Il rapporto con Tatiana sembra essere molto profondo benché i due non avessero una relazione, è lei ad aiutarlo con sorprendente dedizione nel periodo carcerario fino alla morte nel 1937. Cosa sappiano di questo legame?

È Tatiana a fare da tramite tra Antonio e Giulia e a prendersi cura di lui. Diventa la sua interlocutrice di elezione (la maggior parte delle lettere dal carcere solo indirizzate a lei) e anche qui possiamo notare che Gramsci non instaura con lei un rapporto di tipo assistenzialista legato alla necessità, ma si percepisce un grande rispetto reciproco, non privo di litigi e tensioni ma anche di grandi manifestazioni di affetto.

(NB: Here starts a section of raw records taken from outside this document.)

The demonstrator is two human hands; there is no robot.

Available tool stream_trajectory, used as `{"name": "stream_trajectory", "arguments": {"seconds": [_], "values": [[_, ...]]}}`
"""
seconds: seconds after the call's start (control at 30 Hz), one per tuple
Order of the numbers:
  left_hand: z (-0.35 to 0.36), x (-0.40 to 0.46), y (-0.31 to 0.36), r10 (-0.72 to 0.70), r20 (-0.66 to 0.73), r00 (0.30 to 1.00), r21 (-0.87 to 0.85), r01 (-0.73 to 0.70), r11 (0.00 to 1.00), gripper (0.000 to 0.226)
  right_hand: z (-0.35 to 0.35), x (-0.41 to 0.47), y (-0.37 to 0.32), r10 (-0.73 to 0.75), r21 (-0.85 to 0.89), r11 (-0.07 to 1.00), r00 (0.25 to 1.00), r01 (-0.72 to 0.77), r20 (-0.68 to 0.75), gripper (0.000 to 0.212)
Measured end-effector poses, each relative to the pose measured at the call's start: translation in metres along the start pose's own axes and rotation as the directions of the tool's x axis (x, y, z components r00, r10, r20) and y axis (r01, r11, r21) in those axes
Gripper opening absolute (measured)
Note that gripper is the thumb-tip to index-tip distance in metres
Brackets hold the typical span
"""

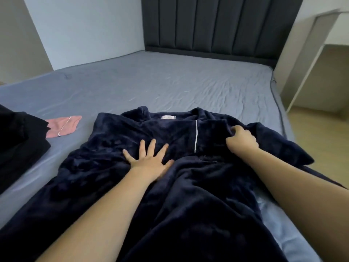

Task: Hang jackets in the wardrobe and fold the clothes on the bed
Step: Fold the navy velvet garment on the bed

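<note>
A dark navy fleece robe [117, 144] with white piping lies spread across the blue bed sheet [170, 82], collar toward the headboard. My left hand [149, 159] presses flat on its chest with fingers spread. My right hand [240, 140] grips a bunch of the fabric at the robe's right front panel, near the shoulder. The right sleeve trails off toward the bed's right edge.
A pink garment [63, 125] lies on the sheet at the left, next to a black garment [17, 140] at the left edge. A dark padded headboard [217, 25] stands behind. White furniture [309, 59] and wooden floor are at the right.
</note>
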State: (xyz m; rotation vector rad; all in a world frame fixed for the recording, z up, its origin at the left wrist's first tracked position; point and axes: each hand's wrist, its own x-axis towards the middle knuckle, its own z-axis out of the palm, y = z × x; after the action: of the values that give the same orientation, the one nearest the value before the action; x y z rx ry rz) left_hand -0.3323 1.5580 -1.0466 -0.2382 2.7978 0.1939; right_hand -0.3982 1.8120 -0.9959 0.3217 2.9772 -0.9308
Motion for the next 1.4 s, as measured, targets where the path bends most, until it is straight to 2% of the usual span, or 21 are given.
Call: {"name": "stream_trajectory", "arguments": {"seconds": [0.07, 0.13, 0.17, 0.2, 0.27, 0.3, 0.37, 0.43, 0.5, 0.57, 0.67, 0.8, 0.87, 0.9, 0.97, 1.07, 1.13, 1.2, 1.27, 1.33, 1.4], "values": [[-0.008, 0.004, 0.012, -0.055, -0.003, 0.998, 0.03, 0.055, 0.998, 0.068, -0.025, -0.004, 0.033, 0.078, -0.081, 0.994, 0.997, -0.077, 0.019, 0.06], [-0.028, -0.006, 0.036, -0.02, -0.067, 0.998, -0.038, 0.018, 0.999, 0.064, -0.057, -0.009, 0.07, 0.03, -0.086, 0.996, 0.999, -0.031, -0.023, 0.054], [-0.032, -0.013, 0.052, 0.025, -0.138, 0.99, -0.08, -0.037, 0.996, 0.062, -0.074, -0.011, 0.088, -0.029, 0.011, 0.999, 0.997, 0.03, -0.073, 0.045], [-0.032, -0.022, 0.071, 0.081, -0.2, 0.976, -0.125, -0.108, 0.986, 0.059, -0.091, -0.016, 0.105, -0.056, 0.208, 0.975, 0.991, 0.081, -0.125, 0.035], [-0.023, -0.045, 0.109, 0.203, -0.24, 0.949, -0.143, -0.242, 0.96, 0.053, -0.122, -0.032, 0.137, 0.028, 0.59, 0.801, 0.98, 0.097, -0.199, 0.023], [-0.014, -0.056, 0.126, 0.258, -0.238, 0.936, -0.099, -0.288, 0.953, 0.053, -0.134, -0.038, 0.155, 0.104, 0.701, 0.71, 0.974, 0.07, -0.203, 0.021], [0.001, -0.074, 0.153, 0.347, -0.231, 0.909, 0.02, -0.352, 0.936, 0.058, -0.145, -0.048, 0.193, 0.202, 0.808, 0.587, 0.976, -0.055, -0.08, 0.024], [0.01, -0.087, 0.175, 0.417, -0.214, 0.883, 0.146, -0.393, 0.908, 0.06, -0.138, -0.054, 0.232, 0.195, 0.79, 0.554, 0.963, -0.263, 0.184, 0.035], [0.017, -0.098, 0.196, 0.445, -0.147, 0.883, 0.201, -0.414, 0.888, 0.056, -0.123, -0.061, 0.256, 0.144, 0.682, 0.572, 0.874, -0.456, 0.463, 0.043], [0.021, -0.105, 0.214, 0.415, -0.035, 0.909, 0.226, -0.397, 0.889, 0.049, -0.108, -0.058, 0.268, 0.067, 0.672, 0.504, 0.8, -0.543, 0.596, 0.05], [0.021, -0.111, 0.235, 0.326, 0.045, 0.944, 0.348, -0.321, 0.881, 0.049, -0.095, -0.044, 0.276, 0.082, 0.716, 0.402, 0.801, -0.571, 0.593, 0.05], [0.005, -0.11, 0.265, 0.312, 0.057, 0.948, 0.293, -0.315, 0.903, 0.041, -0.075, -0.033, 0.285, 0.208, 0.69, 0.336, 0.765, -0.642, 0.61, 0.041], [-0.004, -0.106, 0.288, 0.354, 0.036, 0.934, 0.29, -0.349, 0.891, 0.046, -0.063, -0.029, 0.289, 0.273, 0.656, 0.295, 0.719, -0.695, 0.639, 0.038], [-0.006, -0.103, 0.301, 0.378, 0.024, 0.926, 0.29, -0.368, 0.884, 0.05, -0.058, -0.027, 0.292, 0.278, 0.654, 0.226, 0.691, -0.722, 0.667, 0.038], [-0.005, -0.093, 0.327, 0.44, -0.012, 0.898, 0.278, -0.42, 0.864, 0.049, -0.051, -0.024, 0.299, 0.233, 0.641, 0.001, 0.623, -0.768, 0.747, 0.042], [0.009, -0.075, 0.364, 0.518, -0.046, 0.854, 0.244, -0.493, 0.835, 0.049, -0.038, -0.015, 0.319, 0.183, 0.591, -0.273, 0.562, -0.759, 0.806, 0.044], [0.024, -0.064, 0.382, 0.476, 0.01, 0.88, 0.237, -0.464, 0.853, 0.052, -0.029, -0.008, 0.333, 0.167, 0.544, -0.388, 0.523, -0.744, 0.835, 0.05], [0.043, -0.058, 0.394, 0.397, 0.056, 0.916, 0.312, -0.394, 0.864, 0.057, -0.02, -0.003, 0.339, 0.132, 0.52, -0.439, 0.52, -0.733, 0.844, 0.037], [0.061, -0.057, 0.401, 0.368, -0.014, 0.93, 0.432, -0.326, 0.841, 0.055, -0.014, 0.001, 0.341, 0.138, 0.522, -0.501, 0.531, -0.69, 0.836, 0.018], [0.074, -0.058, 0.407, 0.385, -0.16, 0.909, 0.488, -0.266, 0.831, 0.046, -0.011, 0.006, 0.34, 0.12, 0.535, -0.545, 0.571, -0.646, 0.812, 0.004], [0.077, -0.054, 0.408, 0.4, -0.291, 0.869, 0.431, -0.255, 0.866, 0.035, -0.015, 0.012, 0.342, 0.122, 0.55, -0.563, 0.596, -0.617, 0.794, 0.01]]}}
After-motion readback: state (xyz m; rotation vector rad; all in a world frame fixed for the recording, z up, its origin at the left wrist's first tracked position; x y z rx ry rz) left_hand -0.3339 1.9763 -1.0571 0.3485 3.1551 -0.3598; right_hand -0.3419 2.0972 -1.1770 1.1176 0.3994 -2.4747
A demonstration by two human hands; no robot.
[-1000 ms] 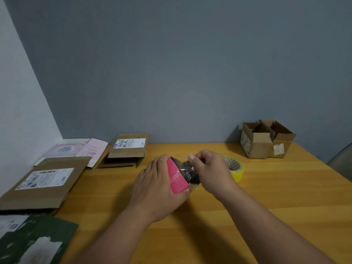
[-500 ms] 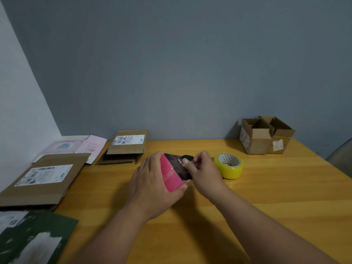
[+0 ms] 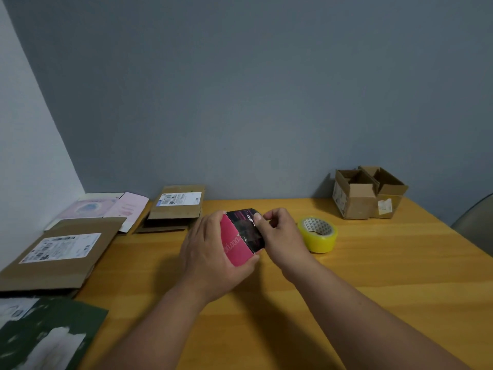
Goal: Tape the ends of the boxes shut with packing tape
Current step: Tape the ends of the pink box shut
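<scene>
Head view: over the table (image 3: pixel 373 276), the left hand (image 3: pixel 210 252) grips a pink box (image 3: pixel 236 245) while right fingertips (image 3: pixel 257 217) pinch its dark end flap, best pressed flat before fetching the tape (image 3: pixel 318 234) nearby.

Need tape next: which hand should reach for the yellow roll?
Probably the right hand: the tape roll sits just beside it, while the left hand grips the pink box.

Table (image 3: pixel 400 276): I note a yellow wooden top.
Wall (image 3: pixel 253 89): grey-blue, at 12 o'clock behind the table.
Side wall (image 3: pixel 24 156): I see it paler, at 9 o'clock.
Chair (image 3: pixel 477 222): I record a grey curved edge at 3 o'clock, just beside the table.
</scene>
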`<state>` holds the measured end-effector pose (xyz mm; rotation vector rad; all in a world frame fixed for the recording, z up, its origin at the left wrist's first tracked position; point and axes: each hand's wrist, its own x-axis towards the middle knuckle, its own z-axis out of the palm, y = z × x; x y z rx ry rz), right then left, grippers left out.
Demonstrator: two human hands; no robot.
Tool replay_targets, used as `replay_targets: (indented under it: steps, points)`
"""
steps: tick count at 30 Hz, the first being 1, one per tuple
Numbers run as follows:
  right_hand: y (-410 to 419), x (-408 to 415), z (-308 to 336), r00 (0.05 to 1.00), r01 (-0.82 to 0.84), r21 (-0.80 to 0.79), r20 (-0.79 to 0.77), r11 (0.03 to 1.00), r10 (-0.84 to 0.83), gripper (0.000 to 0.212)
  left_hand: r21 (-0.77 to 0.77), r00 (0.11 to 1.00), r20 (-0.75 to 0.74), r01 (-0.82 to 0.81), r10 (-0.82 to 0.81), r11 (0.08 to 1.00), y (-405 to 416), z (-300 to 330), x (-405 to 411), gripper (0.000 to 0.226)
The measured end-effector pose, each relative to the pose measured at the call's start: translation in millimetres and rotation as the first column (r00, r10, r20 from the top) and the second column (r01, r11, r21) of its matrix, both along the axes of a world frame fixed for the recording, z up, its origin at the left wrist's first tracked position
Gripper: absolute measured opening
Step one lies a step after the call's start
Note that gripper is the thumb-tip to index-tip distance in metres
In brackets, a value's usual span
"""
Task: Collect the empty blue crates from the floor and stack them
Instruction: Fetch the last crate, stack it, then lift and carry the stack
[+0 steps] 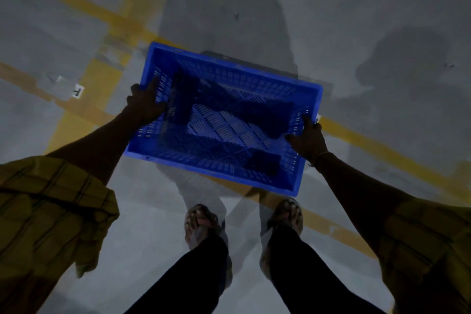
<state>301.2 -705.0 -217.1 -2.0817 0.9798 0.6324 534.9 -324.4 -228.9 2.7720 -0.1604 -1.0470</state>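
As we look down past our own arms, we see 1 blue crate (pixel 224 120) held in front of us, over the grey floor (pixel 356 7) and just ahead of our feet. Its walls and base are perforated with slots, and we see nothing inside it but shadow. It sits turned at an angle to us, its far left corner over a yellow painted line (pixel 102 84).

Our left hand (pixel 146 104) grips the crate's left short wall, fingers curled over the rim and into the inside. Our right hand (pixel 308 139) grips the opposite short wall the same way, so the 2 hands are well apart, each clamped on the crate.

Both forearms come out of yellow checked sleeves (pixel 51 211). Below the crate stand our 2 sandalled feet (pixel 201 222) and dark trouser legs. Yellow lines cross the floor, a small white tag (pixel 78 90) lies to the left, and shadows of people fall across the concrete.
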Motion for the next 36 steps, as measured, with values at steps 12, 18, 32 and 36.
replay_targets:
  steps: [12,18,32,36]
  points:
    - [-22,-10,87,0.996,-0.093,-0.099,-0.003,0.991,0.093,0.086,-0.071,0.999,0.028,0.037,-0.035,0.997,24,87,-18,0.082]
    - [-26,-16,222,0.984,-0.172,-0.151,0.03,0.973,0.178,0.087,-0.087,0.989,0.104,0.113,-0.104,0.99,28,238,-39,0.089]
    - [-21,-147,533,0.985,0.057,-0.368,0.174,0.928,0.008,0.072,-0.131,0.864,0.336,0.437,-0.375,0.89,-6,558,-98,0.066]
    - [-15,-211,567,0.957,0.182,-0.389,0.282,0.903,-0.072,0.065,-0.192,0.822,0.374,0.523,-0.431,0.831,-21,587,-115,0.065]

Tatiana è anche la depositaria dell’eredità di Gramsci: è lei a mettere in salvo i Quaderni, portandoli a Mosca, nonostante abbia subito censure politiche da parte dei dirigenti comunisti italiani che l’hanno a lungo relegata a un ruolo minore. Ed è anche lei a depositare le ceneri di Gramsci al cimitero acattolico di Roma.